Keep the pictures out, and restate the listing that follows exactly as written.

Recorded information
:::::
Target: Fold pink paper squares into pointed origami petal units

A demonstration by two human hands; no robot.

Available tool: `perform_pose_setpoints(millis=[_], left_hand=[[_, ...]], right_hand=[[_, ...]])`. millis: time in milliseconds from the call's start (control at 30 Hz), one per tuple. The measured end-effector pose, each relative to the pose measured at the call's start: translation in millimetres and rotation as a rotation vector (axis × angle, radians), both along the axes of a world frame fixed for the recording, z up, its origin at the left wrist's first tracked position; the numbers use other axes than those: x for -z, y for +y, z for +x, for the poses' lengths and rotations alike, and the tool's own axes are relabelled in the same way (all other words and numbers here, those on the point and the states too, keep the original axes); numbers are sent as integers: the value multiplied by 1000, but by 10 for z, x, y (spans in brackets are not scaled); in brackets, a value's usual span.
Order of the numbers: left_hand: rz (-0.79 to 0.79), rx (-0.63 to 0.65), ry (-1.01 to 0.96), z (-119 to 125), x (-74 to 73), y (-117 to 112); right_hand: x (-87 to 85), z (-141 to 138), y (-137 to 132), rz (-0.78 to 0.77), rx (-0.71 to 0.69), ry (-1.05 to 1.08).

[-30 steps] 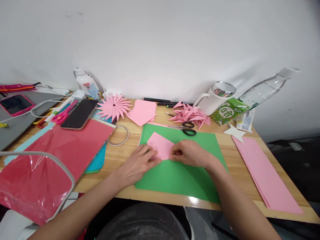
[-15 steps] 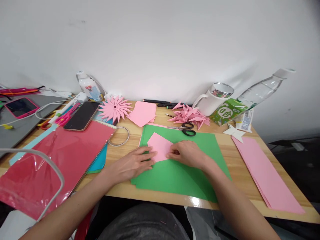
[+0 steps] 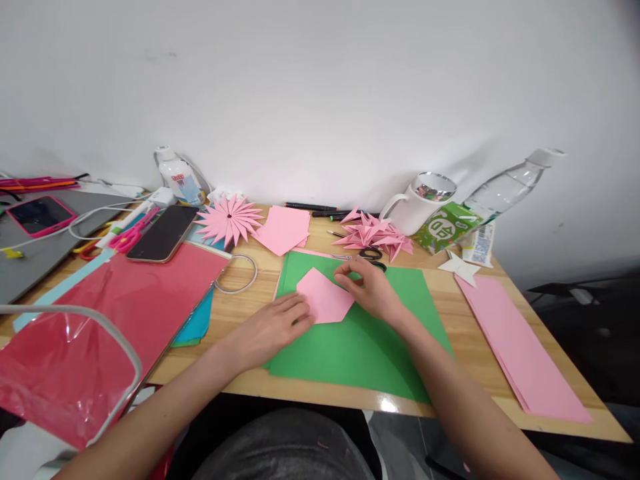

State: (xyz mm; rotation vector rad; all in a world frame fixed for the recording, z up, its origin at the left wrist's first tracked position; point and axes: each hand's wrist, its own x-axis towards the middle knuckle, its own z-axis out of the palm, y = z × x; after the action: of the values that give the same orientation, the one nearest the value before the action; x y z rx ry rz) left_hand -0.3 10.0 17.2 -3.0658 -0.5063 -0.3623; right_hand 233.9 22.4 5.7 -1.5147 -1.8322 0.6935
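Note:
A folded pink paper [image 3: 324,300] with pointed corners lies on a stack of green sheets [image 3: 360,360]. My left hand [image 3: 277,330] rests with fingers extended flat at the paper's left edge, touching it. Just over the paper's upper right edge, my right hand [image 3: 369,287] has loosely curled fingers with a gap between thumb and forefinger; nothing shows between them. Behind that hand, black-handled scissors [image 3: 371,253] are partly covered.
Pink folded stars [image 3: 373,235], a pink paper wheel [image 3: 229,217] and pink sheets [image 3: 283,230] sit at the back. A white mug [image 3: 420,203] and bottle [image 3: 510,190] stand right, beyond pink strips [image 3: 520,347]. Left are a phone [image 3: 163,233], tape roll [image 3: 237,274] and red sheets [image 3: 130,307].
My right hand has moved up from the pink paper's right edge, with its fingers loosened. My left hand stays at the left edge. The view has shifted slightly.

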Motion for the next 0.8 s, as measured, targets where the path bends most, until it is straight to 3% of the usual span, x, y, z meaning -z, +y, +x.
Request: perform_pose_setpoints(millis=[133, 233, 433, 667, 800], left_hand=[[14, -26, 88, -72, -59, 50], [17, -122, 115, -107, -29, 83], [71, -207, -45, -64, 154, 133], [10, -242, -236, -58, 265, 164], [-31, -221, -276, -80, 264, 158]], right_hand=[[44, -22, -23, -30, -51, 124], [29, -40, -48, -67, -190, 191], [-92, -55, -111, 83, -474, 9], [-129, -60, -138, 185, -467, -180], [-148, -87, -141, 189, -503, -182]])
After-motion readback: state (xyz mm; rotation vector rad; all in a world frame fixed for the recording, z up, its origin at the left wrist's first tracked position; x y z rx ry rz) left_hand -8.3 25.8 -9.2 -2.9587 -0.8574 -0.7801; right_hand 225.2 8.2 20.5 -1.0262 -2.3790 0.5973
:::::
Problem solution
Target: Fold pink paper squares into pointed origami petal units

A demonstration by two human hands; no robot.

Available tool: `perform_pose_setpoints(millis=[_], left_hand=[[_, ...]], right_hand=[[_, ...]])`. millis: time in milliseconds from the call's start (control at 30 Hz), one per tuple. The measured end-effector pose, each relative to the pose measured at the call's start: translation in millimetres and rotation as a rotation vector (axis × angle, radians), both along the axes of a world frame fixed for the recording, z up, its origin at the left wrist's first tracked position; the numbers use other axes than those: x for -z, y for +y, z for +x, for the poses' lengths and rotations alike, and the tool's own axes are relabelled in the same way (all other words and numbers here, those on the point and the states too, keep the original axes); numbers are sent as integers: the value multiplied by 1000, but by 10 for z, x, y (spans in brackets are not scaled); in brackets, a value's usual span.
Order of the numbers: left_hand: rz (-0.79 to 0.79), rx (-0.63 to 0.65), ry (-1.01 to 0.96), z (-119 to 125), x (-74 to 73), y (-117 to 112); right_hand: x (-87 to 85), z (-141 to 138), y (-137 to 132), rz (-0.78 to 0.77), rx (-0.71 to 0.69), ry (-1.05 to 1.08).

[-30 steps] 
[-15 steps] 
[+0 steps] 

State: (xyz mm; rotation vector rad; all in a world frame fixed for the recording, z up, its origin at the left wrist's first tracked position; point and axes: each hand's wrist, its own x-axis towards the middle knuckle, its own z-axis out of the palm, y = z × x; after the action: of the values that give the same orientation, the one nearest the value before the action; x y z rx ry rz) left_hand -0.3 10.0 17.2 -3.0658 -0.5063 -0.3623; right_hand 233.9 22.4 5.7 -1.5147 -1.8322 0.6935
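Note:
A folded pink paper [image 3: 324,300] with pointed corners lies on a stack of green sheets [image 3: 360,360]. My left hand [image 3: 277,330] rests with fingers extended flat at the paper's left edge, touching it. Just over the paper's upper right edge, my right hand [image 3: 369,287] has loosely curled fingers with a gap between thumb and forefinger; nothing shows between them. Behind that hand, black-handled scissors [image 3: 371,253] are partly covered.
Pink folded stars [image 3: 373,235], a pink paper wheel [image 3: 229,217] and pink sheets [image 3: 283,230] sit at the back. A white mug [image 3: 420,203] and bottle [image 3: 510,190] stand right, beyond pink strips [image 3: 520,347]. Left are a phone [image 3: 163,233], tape roll [image 3: 237,274] and red sheets [image 3: 130,307].
My right hand has moved up from the pink paper's right edge, with its fingers loosened. My left hand stays at the left edge. The view has shifted slightly.
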
Motion for the next 0.8 s, as measured, targets where the path bends most, until it is straight to 3% of the usual span, x, y, z meaning -z, +y, +x.
Request: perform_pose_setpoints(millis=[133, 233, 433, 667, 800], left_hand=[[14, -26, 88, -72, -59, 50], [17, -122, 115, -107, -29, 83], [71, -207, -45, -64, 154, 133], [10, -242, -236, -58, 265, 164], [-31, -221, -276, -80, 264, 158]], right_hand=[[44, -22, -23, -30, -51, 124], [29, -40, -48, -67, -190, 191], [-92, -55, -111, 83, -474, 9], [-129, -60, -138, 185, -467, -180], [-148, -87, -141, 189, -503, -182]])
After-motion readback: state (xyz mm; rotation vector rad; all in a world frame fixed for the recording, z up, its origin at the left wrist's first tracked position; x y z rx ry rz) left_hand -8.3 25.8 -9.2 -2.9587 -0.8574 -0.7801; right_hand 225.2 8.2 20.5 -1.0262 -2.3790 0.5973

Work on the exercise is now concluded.